スターティンググリッド

                                                                                                           2014/09/16





8月に入ってきた新人が急に元気が無くなってきた…
入った当初は元気いっぱいで、「僕は最低でも作監になる!」と豪語していたのに、今は無口になり、笑顔も無くなってしまった…(カッコウの卵参照)

おそらく、何もわからず画面を通したアニメしか見てこなかったから、想像と現実のギャップに戸惑い自信喪失になってしまったのだろう。

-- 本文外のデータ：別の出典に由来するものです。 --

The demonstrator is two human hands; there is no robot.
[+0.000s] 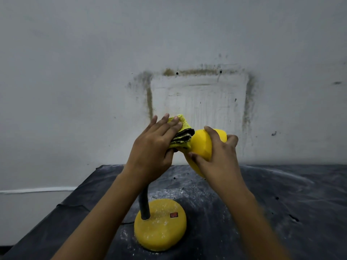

例えて言うならば、K-1をテレビで見ていると、ミルコクロコップやボブサップが強いのはわかる。
だが、ミルコやサップを対象にしていると、角田さんはおそろしく弱く見える。
それを見て、「まてよ、俺だって空手をやってる身、ミルコは無理でも角田ぐらいだったら、いい勝負ができるんじゃないか。」といった具合に、アニメも甘く考えていたのだろう…

ところが、いざ角田さんを目の前にしたら戦意喪失…
角田さんどころか、その門下生にすら歯が立たない…
そんなアニメ界の現実を味わって、凹んでしまったのだろう。

俺は初めからこうなる事は予想していた。脳ある鷹は爪を隠す言葉通り、大風呂敷は広げない。
彼はあまりにも現実がわかってなかったし、自分も見えてなかった。
そして夢だけを広げてた。そして今は妙に焦っている。

一度退社したはずなのに、突然夜中に会社に現れて、「もう少しやらせてください。」と言い出した。

俺「焦っちゃ駄目だ。今日はゆっくり休め。」

新人「いえ、少しだけでもやらせてください…」新人の顔面は蒼白で危機迫る表情だ。

俺「君が今やって、急に上手くなるんだったら俺はやらせる。だけどそんな事しても、すぐに上達なんかしないし、今は焦らないでやれよ。」

新人「でも…」

俺「アニメは急に覚えられるもんじゃないし、君の場合は全くの素人からのスタートだ。急に覚えられると思ってるなら、君はアニメーターをナメてることになるぞ。」

新人「…」

そう言っても帰ろうとしない。

俺「君がここに残ってたら、これから帰ろうとしている人間だって帰れなくなるじゃないか、少しはみんなの事も考えてくれ。」新人にそう言うと、やっと諦めたのか、「わかりました。」という言葉を残して帰って行った。

彼にとっての今までのアニメは、「ギャラリー専門」で、アニメの知識などは全く無い。未だセルワークすら理解してないのだ。
彼の焦る気持ちは少しはわかるが、それよりも一番大きかったのは、自分のあまりにも出来ない不甲斐なさだったに違いない。

それでいいんだ。自分を知る事ができたから、彼はこれからスタート出来る。
レースに例えるなら、やっと最後尾からスターティンググリッドに付けたんだ。今までは単なる街の暴走族。

今は雑草プロの草レースだけど、いつかはカテゴリーを上げてF-1目指して頑張ってくれ。
俺の雑草プロでの、刺激的なレッドシグナルもいずれグリーンシグナルに変わる。

雑草プロの反則まがいのレギュレーションが続くなら、レギュラードライバー全員がいなくなる。